Schools have to compete for PlanCon grants, and the schools that could have polished proposals as soon as applications opened were likely the schools that were more well off, Schweyer said.
"If we only do [grants for] toxic schools, we're only going to hit one type of school district," Schweyer said. "If we do PlanCon 2.0, we're going to hit a completely different type of school district."
The 2023-2024 budget thus included $100 million for a PlanCon-style program and $75 million to help schools with unsafe facilities. The latter included a 50% match and a $10 million maximum grant, and the legislature will have more input over how it is administered.
The programs both have very broad criteria for projects that are eligible for grants and make no requirements for how schools finance the upgrades, Schweyer said. The grants will certainly go toward removing lead and asbestos, replacing boilers and windows. But beyond that, schools in different parts of the commonwealth have wildly different needs.
In some parts of the commonwealth, like Philadelphia and Allentown, land is very expensive, Schweyer said. Districts in those areas may use grants to completely demolish and replace buildings.
"We're not talking about general maintenance," Schweyer said. "We're not talking about slapping a new coat of paint on a facility."
In the 2024-2025 budget, which lawmakers hope to pass in June, Shapiro has requested $300 million for the Public School Facility Improvement Grant Program and $50 million for the Public School Environmental Repairs Grant Program.
Schweyer said it's likely that some districts will fund their eligible projects through bonds, as schools rarely have up to $5 million available to spend. In fact, the original PlanCon reimbursement procedure was determined based on local bond amortization schedules.
Fabian said the program may not encourage bonding, at least for this round of applications. The programs were announced in February and the applications are due in May (or June, for the environmental repairs program.) That's not long enough to prepare to bring bonds to market, Fabian said.
Going forward, the grants will likely make the biggest difference for schools that didn't previously have the resources to issue bonds, or who couldn't issue much when they did, Fabian said.
"For the poorest issuers, the repayment of the principal is the challenge. That's what the grant program would get you," Fabian said.
Evette Caze, senior director of U.S. Public Finance at Fitch Ratings, said the positive credit impact of the grants will also be more pronounced for small schools.
The grants fit in a larger trend of state support to municipalities as costs increase, Fabian said. Pennsylvania already supports schools that issue bonds through the State Aid Intercept Program and will be required to increase support thanks to the court ruling.
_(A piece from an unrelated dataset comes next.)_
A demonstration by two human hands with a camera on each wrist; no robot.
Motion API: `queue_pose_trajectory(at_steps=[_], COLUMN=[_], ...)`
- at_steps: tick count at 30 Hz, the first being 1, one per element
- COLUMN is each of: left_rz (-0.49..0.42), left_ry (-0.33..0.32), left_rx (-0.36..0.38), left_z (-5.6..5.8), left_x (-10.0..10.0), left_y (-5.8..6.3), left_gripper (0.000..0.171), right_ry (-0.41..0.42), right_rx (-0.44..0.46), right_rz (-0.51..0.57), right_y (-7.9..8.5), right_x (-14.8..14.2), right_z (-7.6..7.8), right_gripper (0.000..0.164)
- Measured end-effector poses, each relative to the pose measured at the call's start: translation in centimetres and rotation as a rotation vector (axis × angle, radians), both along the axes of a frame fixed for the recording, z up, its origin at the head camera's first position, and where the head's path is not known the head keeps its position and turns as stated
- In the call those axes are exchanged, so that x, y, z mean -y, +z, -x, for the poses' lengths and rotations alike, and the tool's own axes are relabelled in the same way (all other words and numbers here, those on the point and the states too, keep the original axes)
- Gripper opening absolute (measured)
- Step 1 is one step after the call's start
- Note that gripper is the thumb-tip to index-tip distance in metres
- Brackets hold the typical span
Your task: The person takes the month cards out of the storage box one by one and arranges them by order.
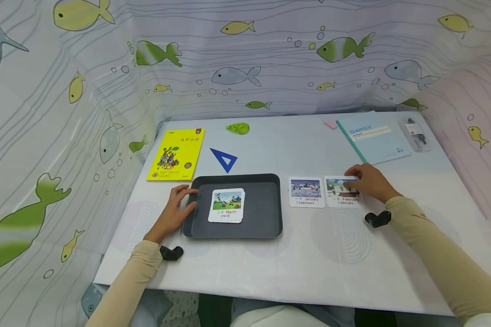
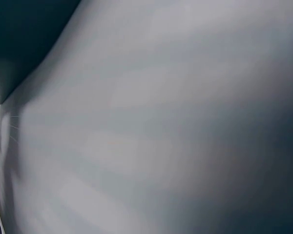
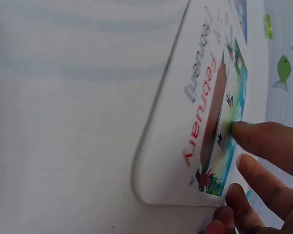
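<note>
In the head view my left hand (image 1: 172, 215) rests at the left rim of a dark grey tray (image 1: 263, 206), fingers reaching over the edge. A small stack of picture cards lies in the tray, with the March card (image 1: 226, 205) on top. My right hand (image 1: 370, 182) is over the February card (image 1: 343, 200), which lies on the table right of the January card (image 1: 306, 192). The right wrist view shows the thumb (image 3: 263, 139) pressing on the February card's picture, while the other fingers stay beside its edge. Only a sliver of the left hand enters the left wrist view.
Behind the tray are a yellow book (image 1: 177, 154), a blue set square (image 1: 224, 160) and a green object (image 1: 238, 128). At the back right lie a light blue Gambit notebook (image 1: 374, 141), a pink eraser-like piece (image 1: 330, 124) and a clear pack (image 1: 415, 135). Fish-patterned cloth (image 1: 278, 59) hangs around the table.
</note>
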State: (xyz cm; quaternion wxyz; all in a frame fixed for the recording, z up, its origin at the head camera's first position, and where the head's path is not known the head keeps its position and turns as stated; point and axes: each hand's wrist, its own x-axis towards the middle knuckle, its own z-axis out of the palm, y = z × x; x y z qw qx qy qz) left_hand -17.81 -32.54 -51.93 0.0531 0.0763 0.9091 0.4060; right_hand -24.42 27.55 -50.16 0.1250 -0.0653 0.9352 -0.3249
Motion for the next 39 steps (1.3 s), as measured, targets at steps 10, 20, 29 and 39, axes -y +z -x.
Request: queue_pose_trajectory(at_steps=[10,20,29,39], left_rz=[0.002,0.008,0.021,0.01], left_ry=[0.008,0.017,0.02,0.018], left_rx=[0.014,0.007,0.017,0.01], left_z=[-0.1,-0.1,-0.1,0.0], left_x=[0.0,0.1,0.1,0.1], left_y=[0.1,0.5,0.4,0.0], left_gripper=[0.04,0.04,0.04,0.04], right_ry=[0.077,0.588,0.683,0.656], right_rx=[-0.174,-0.168,-0.139,-0.232], right_rz=[0.085,0.007,-0.234,-0.368], right_y=[3.8,7.9,5.9,4.2], right_x=[6.2,24.8,30.7,31.2], right_z=[0.3,-0.5,-2.7,-3.1], right_gripper=[0.025,0.024,0.069,0.07])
Other states will also be providing more support on the local level as municipalities face the impact of delaying previous maintenance and preparing for destruction from climate change.
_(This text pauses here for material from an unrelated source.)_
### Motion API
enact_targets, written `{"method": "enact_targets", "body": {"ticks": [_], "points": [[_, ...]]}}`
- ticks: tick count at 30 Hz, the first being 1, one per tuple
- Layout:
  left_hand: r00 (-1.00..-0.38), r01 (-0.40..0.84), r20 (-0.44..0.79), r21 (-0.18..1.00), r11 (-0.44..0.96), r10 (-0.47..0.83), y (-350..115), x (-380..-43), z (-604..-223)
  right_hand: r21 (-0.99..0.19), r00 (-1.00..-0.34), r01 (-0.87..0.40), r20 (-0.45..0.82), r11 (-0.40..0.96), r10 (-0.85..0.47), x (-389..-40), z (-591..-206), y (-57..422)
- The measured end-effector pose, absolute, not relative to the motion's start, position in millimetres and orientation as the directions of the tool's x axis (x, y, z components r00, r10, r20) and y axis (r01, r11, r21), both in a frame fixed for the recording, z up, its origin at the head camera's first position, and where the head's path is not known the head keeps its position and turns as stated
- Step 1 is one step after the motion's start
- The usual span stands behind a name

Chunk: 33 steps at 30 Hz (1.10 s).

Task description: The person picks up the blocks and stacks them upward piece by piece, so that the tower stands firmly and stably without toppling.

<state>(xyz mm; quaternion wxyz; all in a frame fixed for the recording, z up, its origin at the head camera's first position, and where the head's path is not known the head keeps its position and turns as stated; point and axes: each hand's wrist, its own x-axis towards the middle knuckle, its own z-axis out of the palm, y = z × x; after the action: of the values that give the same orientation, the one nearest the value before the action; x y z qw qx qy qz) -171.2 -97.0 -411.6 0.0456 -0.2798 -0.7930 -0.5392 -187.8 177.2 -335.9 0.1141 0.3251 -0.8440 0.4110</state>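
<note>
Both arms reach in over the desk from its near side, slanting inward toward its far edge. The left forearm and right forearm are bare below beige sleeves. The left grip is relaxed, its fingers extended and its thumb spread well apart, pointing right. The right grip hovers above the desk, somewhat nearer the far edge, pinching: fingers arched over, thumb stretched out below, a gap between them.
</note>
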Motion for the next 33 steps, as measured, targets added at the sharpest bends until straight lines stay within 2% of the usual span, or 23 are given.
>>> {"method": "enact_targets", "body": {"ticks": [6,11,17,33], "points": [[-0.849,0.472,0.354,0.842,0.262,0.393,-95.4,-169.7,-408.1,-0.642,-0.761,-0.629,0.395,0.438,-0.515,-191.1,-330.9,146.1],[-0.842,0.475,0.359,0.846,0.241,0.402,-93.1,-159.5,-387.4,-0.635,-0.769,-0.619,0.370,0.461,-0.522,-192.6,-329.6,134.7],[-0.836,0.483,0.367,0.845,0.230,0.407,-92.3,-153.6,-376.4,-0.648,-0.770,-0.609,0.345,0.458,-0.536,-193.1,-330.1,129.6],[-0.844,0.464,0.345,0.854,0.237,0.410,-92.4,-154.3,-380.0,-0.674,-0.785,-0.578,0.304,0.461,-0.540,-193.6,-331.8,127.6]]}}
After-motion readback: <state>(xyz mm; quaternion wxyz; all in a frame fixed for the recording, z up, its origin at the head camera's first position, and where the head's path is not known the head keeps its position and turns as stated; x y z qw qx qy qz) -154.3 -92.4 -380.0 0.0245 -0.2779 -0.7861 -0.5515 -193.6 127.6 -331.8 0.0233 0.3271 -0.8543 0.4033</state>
Going forward, Pennsylvania is required to spend $300 million on school facilities, but Schweyer said that may not always be through a grant program. Direct appropriations, a bond program or federal funds could work as alternatives. Regardless of the funding method, the current program will not be enough.
"It's going to be oversubscribed. There's no way that's enough money, we know that," Schweyer said. But part of the program's purpose "is showing everybody how much need really is out there."
It's cause for optimism that the commonwealth went from spending nothing on school facilities to $175 million to $300 million within three budgets, Schweyer said.
"Maybe this will spur school districts to take on other infrastructure projects that aren't funded by the commonwealth," Schweyer said. "And I hope they do, because the need is so great."